Start of THE RECORDS
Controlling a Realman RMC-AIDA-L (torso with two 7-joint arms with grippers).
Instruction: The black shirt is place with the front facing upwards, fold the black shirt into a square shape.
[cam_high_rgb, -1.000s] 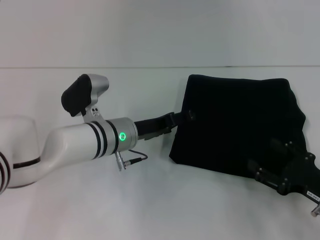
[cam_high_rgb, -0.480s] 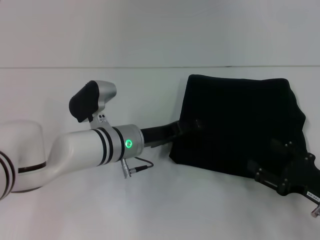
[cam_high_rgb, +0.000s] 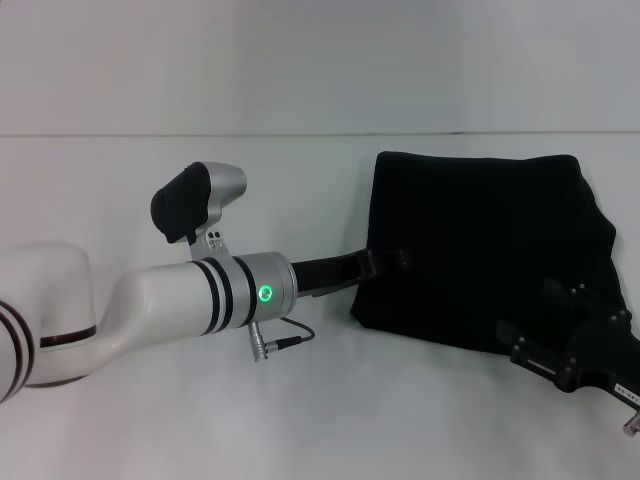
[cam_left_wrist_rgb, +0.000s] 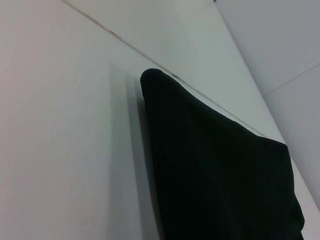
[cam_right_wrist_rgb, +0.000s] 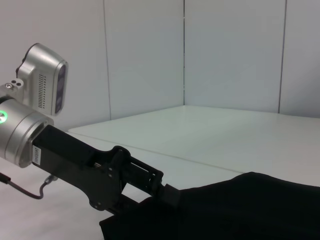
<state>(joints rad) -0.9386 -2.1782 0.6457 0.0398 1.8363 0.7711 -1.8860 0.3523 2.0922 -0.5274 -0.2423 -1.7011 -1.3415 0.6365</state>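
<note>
Black cloth, the shirt (cam_high_rgb: 480, 245), lies folded into a rough block on the white table (cam_high_rgb: 300, 410), to my right of centre. My left gripper (cam_high_rgb: 395, 262) reaches in low from the left and meets the shirt's left edge; black on black, I cannot tell whether its fingers are together or apart, or whether they pinch the cloth. My right gripper (cam_high_rgb: 545, 325) rests at the shirt's near right corner, its fingers equally unreadable.

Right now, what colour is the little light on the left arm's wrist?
Green, a small round light on the silver wrist collar; clearest in the head view.
</note>
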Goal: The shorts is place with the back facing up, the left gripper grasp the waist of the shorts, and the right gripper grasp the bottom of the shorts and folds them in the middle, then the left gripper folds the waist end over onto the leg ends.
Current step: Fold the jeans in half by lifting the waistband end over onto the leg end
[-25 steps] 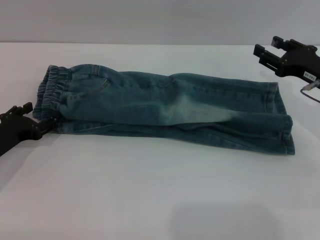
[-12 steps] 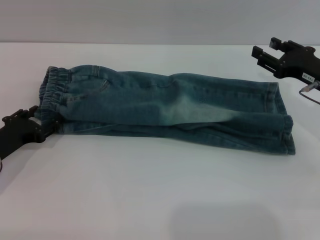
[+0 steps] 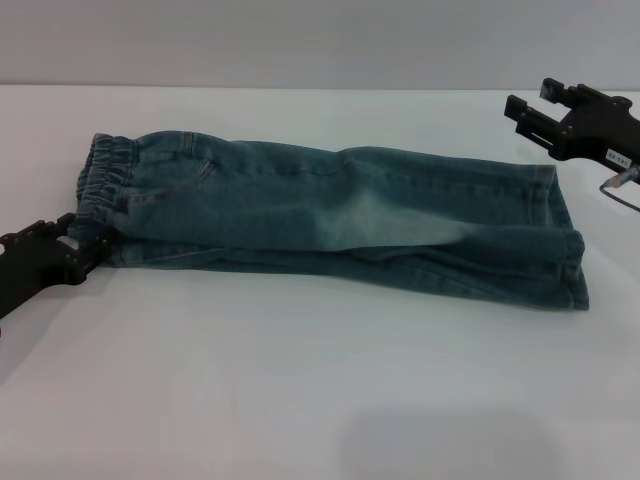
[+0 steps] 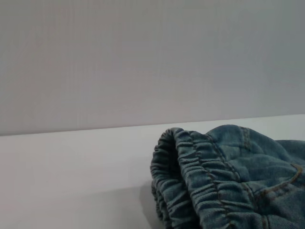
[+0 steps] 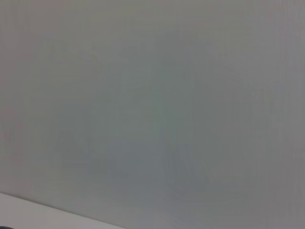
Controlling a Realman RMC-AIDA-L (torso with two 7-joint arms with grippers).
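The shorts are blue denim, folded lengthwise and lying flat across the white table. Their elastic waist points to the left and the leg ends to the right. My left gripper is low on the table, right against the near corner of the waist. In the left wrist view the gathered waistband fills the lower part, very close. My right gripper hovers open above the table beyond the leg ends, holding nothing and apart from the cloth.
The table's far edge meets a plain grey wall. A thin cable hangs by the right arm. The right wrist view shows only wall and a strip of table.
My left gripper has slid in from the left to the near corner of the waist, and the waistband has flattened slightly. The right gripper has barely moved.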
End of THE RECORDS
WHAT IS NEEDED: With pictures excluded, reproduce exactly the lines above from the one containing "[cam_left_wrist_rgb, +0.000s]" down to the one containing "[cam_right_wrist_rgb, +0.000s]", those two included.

YOUR RESPONSE:
[cam_left_wrist_rgb, +0.000s] 
[cam_right_wrist_rgb, +0.000s] 

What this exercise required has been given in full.